YOUR OBJECTIVE: Reproduce the whole of the data exactly.

********************

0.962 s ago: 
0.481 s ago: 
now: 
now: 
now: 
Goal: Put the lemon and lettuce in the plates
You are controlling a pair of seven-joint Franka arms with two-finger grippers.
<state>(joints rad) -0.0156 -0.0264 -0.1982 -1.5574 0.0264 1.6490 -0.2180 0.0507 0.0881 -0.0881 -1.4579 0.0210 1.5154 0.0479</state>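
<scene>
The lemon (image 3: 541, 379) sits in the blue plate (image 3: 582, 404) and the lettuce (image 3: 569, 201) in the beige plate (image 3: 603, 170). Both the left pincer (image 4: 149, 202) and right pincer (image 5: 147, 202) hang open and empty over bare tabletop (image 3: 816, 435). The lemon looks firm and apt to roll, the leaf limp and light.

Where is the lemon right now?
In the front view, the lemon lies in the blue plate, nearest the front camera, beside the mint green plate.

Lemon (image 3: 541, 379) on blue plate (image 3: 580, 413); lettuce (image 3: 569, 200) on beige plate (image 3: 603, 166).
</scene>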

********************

SOLUTION BELOW:
0.962 s ago: 
0.481 s ago: 
now: 
now: 
now: 
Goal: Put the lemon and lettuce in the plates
You are controlling a pair of seven-joint Franka arms with two-finger grippers.
<state>(joints rad) -0.0156 -0.0264 -0.1982 -1.5574 0.0264 1.6490 -0.2180 0.0507 0.0881 -0.0881 -1.4579 0.0210 1.5154 0.0479</state>
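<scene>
The lemon (image 3: 541, 379) sits in the blue plate (image 3: 582, 404) and the lettuce (image 3: 569, 201) in the beige plate (image 3: 603, 170). Both the left pincer (image 4: 149, 202) and right pincer (image 5: 147, 202) hang open and empty over bare tabletop (image 3: 816, 435). The lemon looks firm and apt to roll, the leaf limp and light.

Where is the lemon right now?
In the front view, the lemon lies in the blue plate, nearest the front camera, beside the mint green plate.

Lemon (image 3: 541, 379) on blue plate (image 3: 580, 413); lettuce (image 3: 569, 200) on beige plate (image 3: 603, 166).
</scene>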

That concludes the output for this exercise.